Reproduce the full listing as it stands. Images do not belong in the copy.

Information provided.
----------------

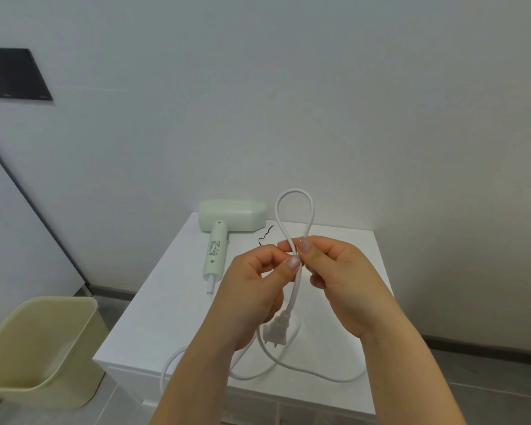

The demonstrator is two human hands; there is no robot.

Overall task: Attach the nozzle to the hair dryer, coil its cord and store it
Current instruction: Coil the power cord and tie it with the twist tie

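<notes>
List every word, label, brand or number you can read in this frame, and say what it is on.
No text here is legible.
Printed label on the hair dryer handle: small grey print and round marks, too small and blurred to read.
White plug on the cord: no print visible.
Dark wall panel: no lettering visible.

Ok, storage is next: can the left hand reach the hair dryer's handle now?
Likely yes: the handle lies close to the left hand with only bare tabletop between, though its fingers must first release the cord.
</notes>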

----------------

Response box.
The demonstrator is two human hands; there is no robot.

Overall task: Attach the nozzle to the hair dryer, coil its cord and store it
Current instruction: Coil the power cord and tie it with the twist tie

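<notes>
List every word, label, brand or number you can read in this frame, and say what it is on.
No text here is legible.
Printed label on the hair dryer handle: small grey print and round marks, too small and blurred to read.
White plug on the cord: no print visible.
Dark wall panel: no lettering visible.

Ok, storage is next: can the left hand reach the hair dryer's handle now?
Likely yes: the handle lies close to the left hand with only bare tabletop between, though its fingers must first release the cord.
</notes>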

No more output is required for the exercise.